• What is needed
Check every line below for the word "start" and copy the ones that have it.

• Supplied information
┄┄┄┄┄┄┄┄┄┄┄┄┄┄┄┄┄┄┄┄

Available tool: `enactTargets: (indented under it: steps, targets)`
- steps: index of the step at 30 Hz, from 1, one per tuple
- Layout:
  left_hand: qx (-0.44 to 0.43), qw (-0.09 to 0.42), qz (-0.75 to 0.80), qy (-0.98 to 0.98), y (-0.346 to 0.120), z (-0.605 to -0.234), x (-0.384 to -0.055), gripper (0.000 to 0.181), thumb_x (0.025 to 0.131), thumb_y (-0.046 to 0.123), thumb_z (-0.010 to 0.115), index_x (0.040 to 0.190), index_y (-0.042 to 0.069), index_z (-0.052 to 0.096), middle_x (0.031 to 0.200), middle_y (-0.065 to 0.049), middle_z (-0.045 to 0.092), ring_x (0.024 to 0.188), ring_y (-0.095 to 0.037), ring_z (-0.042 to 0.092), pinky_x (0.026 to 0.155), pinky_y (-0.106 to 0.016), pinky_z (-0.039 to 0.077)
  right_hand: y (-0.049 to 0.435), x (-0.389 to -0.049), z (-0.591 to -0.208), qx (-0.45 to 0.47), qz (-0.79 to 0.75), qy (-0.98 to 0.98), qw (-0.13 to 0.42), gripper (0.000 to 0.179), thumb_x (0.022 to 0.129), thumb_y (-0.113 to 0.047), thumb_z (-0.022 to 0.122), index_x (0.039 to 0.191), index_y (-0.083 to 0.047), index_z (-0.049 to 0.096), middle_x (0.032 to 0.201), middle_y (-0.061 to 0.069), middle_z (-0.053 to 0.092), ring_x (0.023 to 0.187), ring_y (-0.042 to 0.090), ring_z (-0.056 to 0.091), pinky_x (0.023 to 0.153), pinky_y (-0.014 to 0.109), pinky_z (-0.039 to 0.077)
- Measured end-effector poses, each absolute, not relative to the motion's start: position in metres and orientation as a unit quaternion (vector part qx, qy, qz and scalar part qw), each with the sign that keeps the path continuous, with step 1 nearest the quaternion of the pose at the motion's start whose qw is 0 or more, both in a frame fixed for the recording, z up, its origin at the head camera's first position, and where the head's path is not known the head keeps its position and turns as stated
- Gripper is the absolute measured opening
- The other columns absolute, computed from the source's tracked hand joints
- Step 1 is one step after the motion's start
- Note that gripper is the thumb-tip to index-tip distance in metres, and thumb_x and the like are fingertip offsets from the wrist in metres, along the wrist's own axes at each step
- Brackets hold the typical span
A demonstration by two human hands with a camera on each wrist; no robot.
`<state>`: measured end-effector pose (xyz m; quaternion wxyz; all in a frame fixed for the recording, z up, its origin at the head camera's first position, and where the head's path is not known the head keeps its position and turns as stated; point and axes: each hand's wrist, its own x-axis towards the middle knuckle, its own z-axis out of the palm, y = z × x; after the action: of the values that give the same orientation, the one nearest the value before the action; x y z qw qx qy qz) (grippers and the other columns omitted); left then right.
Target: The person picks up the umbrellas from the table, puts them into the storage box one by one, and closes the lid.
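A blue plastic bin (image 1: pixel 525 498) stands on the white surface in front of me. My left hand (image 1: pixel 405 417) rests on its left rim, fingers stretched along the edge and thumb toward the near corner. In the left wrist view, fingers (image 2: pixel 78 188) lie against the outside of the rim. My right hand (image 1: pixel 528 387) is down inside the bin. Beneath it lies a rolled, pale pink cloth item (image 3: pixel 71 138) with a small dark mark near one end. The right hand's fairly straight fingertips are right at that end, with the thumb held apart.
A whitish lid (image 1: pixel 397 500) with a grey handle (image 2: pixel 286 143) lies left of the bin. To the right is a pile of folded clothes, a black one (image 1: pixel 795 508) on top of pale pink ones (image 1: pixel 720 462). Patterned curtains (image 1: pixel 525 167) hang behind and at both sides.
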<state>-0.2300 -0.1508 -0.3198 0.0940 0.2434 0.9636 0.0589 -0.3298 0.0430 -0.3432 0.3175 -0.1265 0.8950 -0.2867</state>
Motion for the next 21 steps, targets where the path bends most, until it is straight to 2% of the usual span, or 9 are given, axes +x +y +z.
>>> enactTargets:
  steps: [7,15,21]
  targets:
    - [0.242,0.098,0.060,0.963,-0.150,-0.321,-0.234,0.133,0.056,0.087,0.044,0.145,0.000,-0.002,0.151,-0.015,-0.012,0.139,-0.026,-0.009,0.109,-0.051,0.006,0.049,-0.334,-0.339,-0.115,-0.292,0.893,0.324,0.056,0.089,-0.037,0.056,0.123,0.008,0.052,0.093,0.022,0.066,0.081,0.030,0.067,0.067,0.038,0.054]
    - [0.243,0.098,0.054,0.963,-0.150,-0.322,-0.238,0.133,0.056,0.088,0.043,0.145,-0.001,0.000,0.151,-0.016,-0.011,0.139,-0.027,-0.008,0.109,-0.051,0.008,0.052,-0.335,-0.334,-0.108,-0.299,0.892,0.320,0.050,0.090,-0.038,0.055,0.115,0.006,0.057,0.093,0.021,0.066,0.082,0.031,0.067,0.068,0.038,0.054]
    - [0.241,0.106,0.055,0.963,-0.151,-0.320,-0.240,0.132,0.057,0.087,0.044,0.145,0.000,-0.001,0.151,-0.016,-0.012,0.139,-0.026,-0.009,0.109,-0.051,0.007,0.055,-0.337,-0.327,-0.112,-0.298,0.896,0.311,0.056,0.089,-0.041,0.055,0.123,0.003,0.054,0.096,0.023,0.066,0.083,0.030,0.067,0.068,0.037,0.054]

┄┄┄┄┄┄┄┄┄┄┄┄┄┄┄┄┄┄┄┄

• Response area
- Measured end-effector poses, each absolute, not relative to the motion's start: position in metres and orientation as a unit quaternion (vector part qx, qy, qz and scalar part qw), each with the sign that keeps the path continuous, with step 1 nearest the quaternion of the pose at the motion's start whose qw is 0 or more, both in a frame fixed for the recording, z up, its origin at the head camera's first position, and where the head's path is not known the head keeps its position and turns as stated
- Step 1 is one step after the motion's start

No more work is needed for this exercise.